話說江州在城有兩個鹽儈,皆慣通客商,延接往來之客。
一姓鮑名順,一姓江名玉,二人雖是交契,江多詐而鮑敦厚。
鮑儈得鹽商擡舉,置成大家,娶城東黃乙女為妻,生一于名鮑成,專好遊獵,父母禁之不得。
一日鮑成領家童萬安出去打獵,見潘長者園内樹上一黃莺,鮑成放一彈,打落園中。
時潘長者衆女孫在花園遊戲,鮑成着萬安入花園拾那黃莺,萬安見園中有人,不敢入去。
成道:“你如何不揀黃莺還我?”萬安道:“園中有一群女子,如何敢闖進去。
待女回轉,然後好取。
”
鮑成遂坐亭子上歇一下。
及到午邊,女子回轉去後,萬安越牆入去尋那黃莺不見,出來說知,沒有黃莺兒,莫非是那一起女子撿得去了。
鮑成大怒,劈面打去,萬安鼻上受了一拳,打得鮮血迸流。
大罵一頓,萬安不敢作聲,随他回去,亦不對主人說知。
黃氏見家童鼻下血痕,問道:“今日令你與主人上莊去可曾去否?”萬安不應,黃氏再三問故,萬安隻得将打獵之事說了一遍。

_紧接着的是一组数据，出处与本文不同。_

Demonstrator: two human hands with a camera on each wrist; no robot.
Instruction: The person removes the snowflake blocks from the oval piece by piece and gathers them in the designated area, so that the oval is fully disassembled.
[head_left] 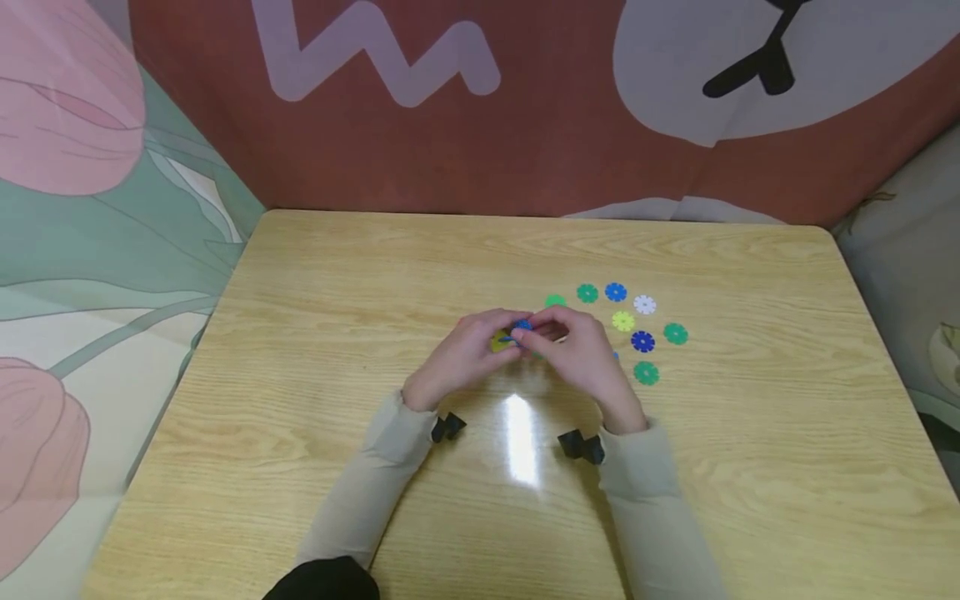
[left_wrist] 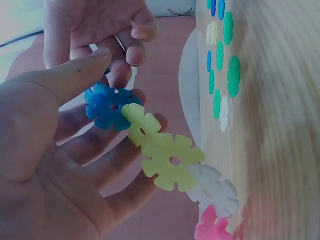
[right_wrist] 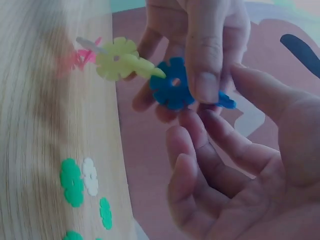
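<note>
My left hand point(head_left: 474, 343) pinches a blue notched flower disc point(left_wrist: 102, 117) between thumb and fingers. Joined to that disc is a chain: a yellow disc point(left_wrist: 141, 119), another yellow disc point(left_wrist: 165, 175), a white disc point(left_wrist: 222, 195) and a pink piece point(left_wrist: 211, 227) at the far end. In the right wrist view, a second blue piece point(right_wrist: 228, 100) sticks out past the left thumb, seen nearly edge-on. Around it is my right hand point(head_left: 588, 354), its thumb and fingers loosely bent and seemingly apart from the piece.
Loose flower discs lie on the wooden table point(head_left: 300, 333) beyond and right of my hands, among them a green disc point(head_left: 647, 372), a dark blue disc point(head_left: 642, 341), a yellow disc point(head_left: 622, 321) and a white disc point(head_left: 645, 304). A printed cloth point(head_left: 525, 158) hangs behind.
</note>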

黃氏怒道:“人家養子要讀詩書,久後方與父母争氣;有此不肖,專好遊蕩鬧走,卻又打傷家人。
”即将獵犬打死,使用器物盡行毀壞,逐出莊所,不令回家。
鮑成深恨萬安,常要生個惡事捏他,隻是沒有機會處,忍在心頭不提。
卻說江儈雖亦通鹽商,本利折耗,做不成家。
因見鮑儈豪富,思量要圖他金銀。
一日,忽生一計,前到鮑家叫聲:“鮑兄在家否?”适鮑在外歸來,出見江某,不勝之喜,便令黃氏備酒待之,江、鮑對飲。
二人席上正說及經紀間事,江某大笑:“有一場大利息,小弟要去,怎奈缺少銀兩,特來與兄商議。
”
鮑問:“什事?”江答以蘇州巨商有绫錦百箱,不遇價,願賤售回去。
此行得百金本,可收其貨,待價而沽,利息何止百倍。
”鮑是個愛财的人,歡然許他同去,約以來日在江口相會。
江飲罷辭去。
鮑以其事與黃氏說知,黃氏甚是不樂。
鮑某意堅難阻,即收拾百金,吩咐萬安挑行李後來。
次日清早,攜金出,将到江口,天色微明。
江某與仆周富并其侄二人,備酒先在渡上等候,見鮑來即引上渡。
江道:“日未出,霧氣彌江,且與兄飲幾杯開渡。
”鮑依言不辭,一連飲了十數杯早酒,頗覺醉意。
江某務勸多飲,鮑言:“早酒不消許多。
”江怨道:“好意待兄,何以推故?”即自袖中取出秤錘擊之,正中鮑頭頂,昏倒在渡,二侄徑進縛殺之,取其金,投屍入江回來。